"О чем и зачем? Или я должен был спросить у тебя личного разрешения?" — нет, я не пытался ее поддеть или обидеть, но ведь и у меня никто не спрашивал, хочу ли я оставаться дальше в этом гребаном сральнике под названием жизнь.
"Прости, мой золотой. Наверное, я просто оказалась не в меру безалаберной. Банально просчиталась или не захотела в это верить, хотя было столько живых примеров среди знакомых и друзей. Видимо, до последнего думала, что такое может происходить с кем угодно и где угодно, но только не с моим мальчиком. Думала, ты у меня самый сильный, упрямый и ничто не сможет тебя до конца сломить, даже тот ад, через который тебе пришлось пройти благодаря стараниям твоего отца. Ведь на то, что ты сделал действительно нужны нереально нечеловеческие силы, особенно после тобою пережитого. Ты же действовал не спонтанно, просчитал каждый шаг и секунду, держал в себе этот план неделями. Готовился к нему и знал, что другого такого случая тебе может уже и ни выпасть… Такие вещи не все профессиональные убийцы способны провернуть, что уже говорить о том, кто даже в детстве ни разу не поднял руки на лающую из-за угла Моську. Но, самое ужасное, ты ведь на этом не остановишься… Я видела все это время в твоих глазах эту… пугающую бездну. Видела, как ты рвешься туда… к ней, хотя и стараешься не думать и не вспоминать, чтобы продержаться в этом мире еще несколько часов. Видела, но… не верила. Не хотела верить в то, что мой мальчик один из немногих. Вернее даже из единиц, кто… кто не способен выжить без своей пары, несмотря на дарованные ему природой силы… Может оттого и недоглядела. Обманывалась до последнего…"

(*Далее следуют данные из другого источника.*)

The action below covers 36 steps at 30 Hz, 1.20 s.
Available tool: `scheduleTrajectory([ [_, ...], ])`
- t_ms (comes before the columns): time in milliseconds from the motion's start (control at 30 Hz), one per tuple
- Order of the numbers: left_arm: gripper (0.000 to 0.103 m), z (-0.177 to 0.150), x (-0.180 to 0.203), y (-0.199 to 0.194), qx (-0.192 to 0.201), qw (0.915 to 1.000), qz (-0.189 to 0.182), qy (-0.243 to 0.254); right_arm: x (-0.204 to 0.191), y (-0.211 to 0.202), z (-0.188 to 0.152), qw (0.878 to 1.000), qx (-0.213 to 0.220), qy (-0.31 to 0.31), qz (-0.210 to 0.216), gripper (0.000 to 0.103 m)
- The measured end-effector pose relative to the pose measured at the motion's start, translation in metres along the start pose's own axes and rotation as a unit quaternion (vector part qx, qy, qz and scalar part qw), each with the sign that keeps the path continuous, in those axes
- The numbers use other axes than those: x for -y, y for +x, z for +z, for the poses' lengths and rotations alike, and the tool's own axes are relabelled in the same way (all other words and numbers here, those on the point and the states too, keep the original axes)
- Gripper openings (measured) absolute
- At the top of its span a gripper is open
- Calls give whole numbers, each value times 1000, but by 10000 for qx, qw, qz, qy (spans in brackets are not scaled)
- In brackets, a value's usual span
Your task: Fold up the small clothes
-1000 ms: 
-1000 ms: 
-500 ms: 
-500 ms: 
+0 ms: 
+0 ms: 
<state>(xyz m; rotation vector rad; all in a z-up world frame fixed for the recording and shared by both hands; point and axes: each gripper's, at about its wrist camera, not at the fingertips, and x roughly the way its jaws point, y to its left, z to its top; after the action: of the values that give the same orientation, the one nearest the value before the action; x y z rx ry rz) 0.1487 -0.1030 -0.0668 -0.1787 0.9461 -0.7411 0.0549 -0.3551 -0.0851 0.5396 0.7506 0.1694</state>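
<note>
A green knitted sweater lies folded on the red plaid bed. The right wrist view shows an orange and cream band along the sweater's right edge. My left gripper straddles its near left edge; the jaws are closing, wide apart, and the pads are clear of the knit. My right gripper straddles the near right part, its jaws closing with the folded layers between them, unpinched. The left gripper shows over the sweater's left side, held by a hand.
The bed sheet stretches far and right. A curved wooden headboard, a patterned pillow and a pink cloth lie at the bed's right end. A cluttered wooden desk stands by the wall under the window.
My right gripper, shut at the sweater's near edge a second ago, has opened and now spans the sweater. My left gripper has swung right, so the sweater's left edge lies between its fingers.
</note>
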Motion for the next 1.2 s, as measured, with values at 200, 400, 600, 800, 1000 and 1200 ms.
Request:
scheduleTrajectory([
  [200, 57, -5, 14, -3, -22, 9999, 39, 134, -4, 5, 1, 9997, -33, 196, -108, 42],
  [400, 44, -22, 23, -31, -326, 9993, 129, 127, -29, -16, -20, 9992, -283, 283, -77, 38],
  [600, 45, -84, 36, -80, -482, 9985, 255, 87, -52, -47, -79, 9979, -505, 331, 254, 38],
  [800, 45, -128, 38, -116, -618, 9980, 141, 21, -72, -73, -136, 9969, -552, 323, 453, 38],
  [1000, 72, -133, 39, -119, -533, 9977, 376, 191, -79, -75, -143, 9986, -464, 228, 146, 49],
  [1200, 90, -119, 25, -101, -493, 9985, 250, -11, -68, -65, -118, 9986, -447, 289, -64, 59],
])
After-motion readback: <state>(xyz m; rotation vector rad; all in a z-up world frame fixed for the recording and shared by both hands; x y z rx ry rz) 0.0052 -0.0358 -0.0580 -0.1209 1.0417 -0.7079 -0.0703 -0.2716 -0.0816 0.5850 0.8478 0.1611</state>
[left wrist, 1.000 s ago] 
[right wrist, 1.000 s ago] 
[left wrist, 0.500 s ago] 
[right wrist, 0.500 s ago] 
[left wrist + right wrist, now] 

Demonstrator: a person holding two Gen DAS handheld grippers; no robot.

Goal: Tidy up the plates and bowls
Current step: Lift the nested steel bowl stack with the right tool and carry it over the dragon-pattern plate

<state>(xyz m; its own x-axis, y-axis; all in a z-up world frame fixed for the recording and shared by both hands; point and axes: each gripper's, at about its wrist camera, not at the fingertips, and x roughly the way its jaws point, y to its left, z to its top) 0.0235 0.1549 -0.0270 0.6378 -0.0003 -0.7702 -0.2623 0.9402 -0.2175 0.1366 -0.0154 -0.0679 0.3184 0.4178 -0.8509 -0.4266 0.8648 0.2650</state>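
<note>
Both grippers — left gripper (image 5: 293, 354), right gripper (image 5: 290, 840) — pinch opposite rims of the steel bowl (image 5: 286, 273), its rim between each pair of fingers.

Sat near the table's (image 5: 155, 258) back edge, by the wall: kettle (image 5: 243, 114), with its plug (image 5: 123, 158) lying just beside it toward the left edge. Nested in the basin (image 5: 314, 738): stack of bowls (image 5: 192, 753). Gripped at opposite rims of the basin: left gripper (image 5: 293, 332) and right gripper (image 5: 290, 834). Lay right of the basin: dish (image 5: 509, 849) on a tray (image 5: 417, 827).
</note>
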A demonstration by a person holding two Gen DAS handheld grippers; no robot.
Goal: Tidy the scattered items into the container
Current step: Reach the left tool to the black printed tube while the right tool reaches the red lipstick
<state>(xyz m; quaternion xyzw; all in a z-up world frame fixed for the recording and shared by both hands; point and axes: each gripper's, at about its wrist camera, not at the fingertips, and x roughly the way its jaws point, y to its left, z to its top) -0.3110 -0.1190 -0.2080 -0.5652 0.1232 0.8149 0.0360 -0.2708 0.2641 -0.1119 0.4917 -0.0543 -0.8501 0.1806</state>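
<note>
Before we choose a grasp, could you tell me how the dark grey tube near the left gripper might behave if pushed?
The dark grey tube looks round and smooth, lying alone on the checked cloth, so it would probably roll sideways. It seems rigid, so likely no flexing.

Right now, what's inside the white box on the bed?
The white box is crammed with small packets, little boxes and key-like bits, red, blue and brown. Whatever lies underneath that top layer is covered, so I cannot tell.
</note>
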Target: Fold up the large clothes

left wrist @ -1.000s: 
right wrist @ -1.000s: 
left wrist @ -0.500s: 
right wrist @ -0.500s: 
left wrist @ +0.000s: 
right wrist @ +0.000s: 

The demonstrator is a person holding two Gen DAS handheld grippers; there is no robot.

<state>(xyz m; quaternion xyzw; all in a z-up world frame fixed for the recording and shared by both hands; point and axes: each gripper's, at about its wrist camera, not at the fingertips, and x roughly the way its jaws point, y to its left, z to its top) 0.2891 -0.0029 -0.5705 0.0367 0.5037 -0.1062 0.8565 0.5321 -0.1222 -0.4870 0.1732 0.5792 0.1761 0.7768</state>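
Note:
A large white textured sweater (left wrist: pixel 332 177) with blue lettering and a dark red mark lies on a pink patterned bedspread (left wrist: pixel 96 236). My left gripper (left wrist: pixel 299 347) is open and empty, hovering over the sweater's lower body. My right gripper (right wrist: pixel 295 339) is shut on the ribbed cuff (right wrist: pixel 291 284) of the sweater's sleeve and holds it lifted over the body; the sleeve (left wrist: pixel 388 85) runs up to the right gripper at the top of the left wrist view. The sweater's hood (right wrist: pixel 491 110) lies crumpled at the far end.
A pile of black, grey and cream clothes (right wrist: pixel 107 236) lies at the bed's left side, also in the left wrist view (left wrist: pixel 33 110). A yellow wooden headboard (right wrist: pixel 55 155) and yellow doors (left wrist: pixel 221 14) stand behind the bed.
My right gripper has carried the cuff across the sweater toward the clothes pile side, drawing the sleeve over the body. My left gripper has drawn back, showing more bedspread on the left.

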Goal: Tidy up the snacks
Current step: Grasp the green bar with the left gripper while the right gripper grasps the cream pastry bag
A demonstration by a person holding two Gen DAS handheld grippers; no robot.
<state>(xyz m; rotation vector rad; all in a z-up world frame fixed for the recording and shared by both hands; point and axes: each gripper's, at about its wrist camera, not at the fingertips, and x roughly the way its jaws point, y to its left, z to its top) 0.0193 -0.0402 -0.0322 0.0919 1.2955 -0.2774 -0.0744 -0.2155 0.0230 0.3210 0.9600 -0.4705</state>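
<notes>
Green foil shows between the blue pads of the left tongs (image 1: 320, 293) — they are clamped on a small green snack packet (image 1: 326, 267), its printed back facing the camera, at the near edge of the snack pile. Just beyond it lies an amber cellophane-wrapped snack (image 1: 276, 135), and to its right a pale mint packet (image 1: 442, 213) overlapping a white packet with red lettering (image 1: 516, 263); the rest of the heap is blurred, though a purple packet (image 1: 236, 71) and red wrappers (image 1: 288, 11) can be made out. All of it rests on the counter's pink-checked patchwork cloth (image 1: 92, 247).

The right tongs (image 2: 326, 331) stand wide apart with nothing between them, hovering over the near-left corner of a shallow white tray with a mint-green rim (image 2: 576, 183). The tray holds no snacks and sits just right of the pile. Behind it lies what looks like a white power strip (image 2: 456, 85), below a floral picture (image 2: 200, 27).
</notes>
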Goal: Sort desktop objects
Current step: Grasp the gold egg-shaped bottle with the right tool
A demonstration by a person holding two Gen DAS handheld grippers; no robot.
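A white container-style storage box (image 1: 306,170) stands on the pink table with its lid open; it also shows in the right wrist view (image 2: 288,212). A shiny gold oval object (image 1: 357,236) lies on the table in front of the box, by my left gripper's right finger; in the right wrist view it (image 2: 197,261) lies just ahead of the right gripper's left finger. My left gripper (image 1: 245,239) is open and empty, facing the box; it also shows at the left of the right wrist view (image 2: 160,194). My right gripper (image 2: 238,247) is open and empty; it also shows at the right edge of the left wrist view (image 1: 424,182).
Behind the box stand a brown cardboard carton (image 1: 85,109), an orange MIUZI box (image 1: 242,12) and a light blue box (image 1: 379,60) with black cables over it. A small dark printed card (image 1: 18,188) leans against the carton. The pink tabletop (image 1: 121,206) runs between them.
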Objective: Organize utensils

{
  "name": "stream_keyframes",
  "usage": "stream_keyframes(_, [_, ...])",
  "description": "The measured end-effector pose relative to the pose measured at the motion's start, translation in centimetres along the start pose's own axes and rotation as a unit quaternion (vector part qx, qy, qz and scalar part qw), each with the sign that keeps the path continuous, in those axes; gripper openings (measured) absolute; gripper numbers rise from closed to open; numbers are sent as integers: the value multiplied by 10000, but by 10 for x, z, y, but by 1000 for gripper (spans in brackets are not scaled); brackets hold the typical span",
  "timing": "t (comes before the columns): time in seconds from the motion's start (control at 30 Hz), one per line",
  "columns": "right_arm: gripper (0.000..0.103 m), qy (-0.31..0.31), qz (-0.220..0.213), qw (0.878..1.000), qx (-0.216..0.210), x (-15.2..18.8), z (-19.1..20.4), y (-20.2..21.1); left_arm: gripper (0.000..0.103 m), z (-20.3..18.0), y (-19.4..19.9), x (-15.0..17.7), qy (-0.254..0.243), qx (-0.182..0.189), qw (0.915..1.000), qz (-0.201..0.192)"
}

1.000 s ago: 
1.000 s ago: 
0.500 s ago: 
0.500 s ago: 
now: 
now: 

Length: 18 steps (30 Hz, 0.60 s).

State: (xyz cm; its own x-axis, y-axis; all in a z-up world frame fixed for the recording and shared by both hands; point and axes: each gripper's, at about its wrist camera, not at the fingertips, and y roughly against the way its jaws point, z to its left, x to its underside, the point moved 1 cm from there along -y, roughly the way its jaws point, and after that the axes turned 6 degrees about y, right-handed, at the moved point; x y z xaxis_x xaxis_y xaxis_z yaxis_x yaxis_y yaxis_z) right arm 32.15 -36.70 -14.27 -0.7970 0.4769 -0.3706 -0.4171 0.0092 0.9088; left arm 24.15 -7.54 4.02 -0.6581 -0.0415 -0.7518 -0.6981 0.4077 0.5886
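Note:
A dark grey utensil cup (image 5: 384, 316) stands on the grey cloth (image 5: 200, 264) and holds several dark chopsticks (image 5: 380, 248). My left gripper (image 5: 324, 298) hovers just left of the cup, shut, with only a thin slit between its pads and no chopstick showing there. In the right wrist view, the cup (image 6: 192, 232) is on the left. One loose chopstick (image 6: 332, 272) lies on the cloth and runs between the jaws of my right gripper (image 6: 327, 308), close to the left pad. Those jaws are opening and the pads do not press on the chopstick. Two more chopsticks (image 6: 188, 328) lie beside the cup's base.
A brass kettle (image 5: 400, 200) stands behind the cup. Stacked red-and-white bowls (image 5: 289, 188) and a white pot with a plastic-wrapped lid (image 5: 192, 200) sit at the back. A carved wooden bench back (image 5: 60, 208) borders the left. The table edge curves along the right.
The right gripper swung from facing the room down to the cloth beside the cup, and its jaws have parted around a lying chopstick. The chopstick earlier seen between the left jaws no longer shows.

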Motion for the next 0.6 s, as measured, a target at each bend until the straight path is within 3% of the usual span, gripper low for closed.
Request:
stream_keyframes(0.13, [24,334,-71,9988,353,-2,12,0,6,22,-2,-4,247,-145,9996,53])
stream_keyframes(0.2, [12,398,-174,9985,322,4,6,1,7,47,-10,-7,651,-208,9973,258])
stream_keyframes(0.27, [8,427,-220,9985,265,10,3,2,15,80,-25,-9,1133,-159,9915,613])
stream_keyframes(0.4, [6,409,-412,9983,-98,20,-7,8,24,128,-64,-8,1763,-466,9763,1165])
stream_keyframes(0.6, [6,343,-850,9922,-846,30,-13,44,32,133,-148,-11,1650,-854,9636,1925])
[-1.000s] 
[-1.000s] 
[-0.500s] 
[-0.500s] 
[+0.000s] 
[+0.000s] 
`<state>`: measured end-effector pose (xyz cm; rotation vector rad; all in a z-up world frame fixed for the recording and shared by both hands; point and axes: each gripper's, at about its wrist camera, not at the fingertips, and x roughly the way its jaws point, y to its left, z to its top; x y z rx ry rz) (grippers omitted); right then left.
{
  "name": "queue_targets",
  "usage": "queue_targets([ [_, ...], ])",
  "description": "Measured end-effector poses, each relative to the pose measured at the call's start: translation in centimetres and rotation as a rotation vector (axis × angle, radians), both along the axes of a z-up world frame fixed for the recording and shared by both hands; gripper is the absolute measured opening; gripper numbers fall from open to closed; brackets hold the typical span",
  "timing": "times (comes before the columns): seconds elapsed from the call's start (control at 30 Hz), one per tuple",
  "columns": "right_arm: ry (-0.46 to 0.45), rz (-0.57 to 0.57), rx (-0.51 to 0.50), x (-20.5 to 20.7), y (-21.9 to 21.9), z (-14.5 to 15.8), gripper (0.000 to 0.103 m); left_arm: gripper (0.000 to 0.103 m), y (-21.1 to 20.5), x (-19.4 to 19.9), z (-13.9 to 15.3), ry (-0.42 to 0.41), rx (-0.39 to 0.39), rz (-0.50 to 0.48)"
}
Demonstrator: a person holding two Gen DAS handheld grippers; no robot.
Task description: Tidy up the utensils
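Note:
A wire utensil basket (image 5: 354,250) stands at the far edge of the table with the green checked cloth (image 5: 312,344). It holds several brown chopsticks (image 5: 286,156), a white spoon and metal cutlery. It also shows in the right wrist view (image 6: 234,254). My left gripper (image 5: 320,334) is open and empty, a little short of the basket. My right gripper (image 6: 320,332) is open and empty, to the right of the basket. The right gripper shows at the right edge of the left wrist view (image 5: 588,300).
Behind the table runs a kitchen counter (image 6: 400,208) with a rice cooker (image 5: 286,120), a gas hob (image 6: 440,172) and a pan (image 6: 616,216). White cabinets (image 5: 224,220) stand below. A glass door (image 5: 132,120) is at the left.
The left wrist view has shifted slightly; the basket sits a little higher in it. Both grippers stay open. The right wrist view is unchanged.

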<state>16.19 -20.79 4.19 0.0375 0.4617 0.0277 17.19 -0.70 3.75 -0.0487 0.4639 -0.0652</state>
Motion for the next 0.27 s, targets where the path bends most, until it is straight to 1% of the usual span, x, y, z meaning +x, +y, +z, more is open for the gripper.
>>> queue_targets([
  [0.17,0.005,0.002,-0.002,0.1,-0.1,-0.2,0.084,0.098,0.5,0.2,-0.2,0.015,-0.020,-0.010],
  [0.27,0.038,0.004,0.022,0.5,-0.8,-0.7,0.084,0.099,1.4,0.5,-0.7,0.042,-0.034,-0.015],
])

"Тогда… какой смысл во всем этом теперь?" — я скосил глаза к потолку и тоже шевельнул головой, пытаясь очертить кривой траекторией взгляда окружающую нас клетку. Хотя, и не только ее, но и все то, что находилось за ней и что собирались со мной дальше делать в не таком уж и далеком грядущем. — "Ты же не можешь не понимать, что это всего лишь бессмысленная отсрочка. Даже если ты меня свяжешь и будешь держать на таблетках годами, ты ничего не изменишь… Это все равно произойдет и даже без приписки "поздно"."
"Пожалуйста, Кир… Не говори такое своей маме. Хотя бы не сейчас. И… я тебя прошу об этом не ради себя и не за себя. Пообещай мне." — в этот раз нежные ласки уставших пальцев Риты Стрельниковой сменились более ощутимым захватом шершавых ладоней на моем совершенно апатичном лице. Последовавшая попытка удержать мой взгляд на бирюзовых клинках пристальных глаз напротив едва ли дала преследуемых матерью результатов. Я так ни черта и не почувствовал. Оно и не удивительно. Я перестал что-либо чувствовать к другим людям уже давно. Точнее, сопереживать и сочувствовать, позволять их боли и эмоциям хоть как-то меня касаться. Воспринимал лишь физический контакт и то поверхностно, как если бы прикасался к бездушным предметам и не более того.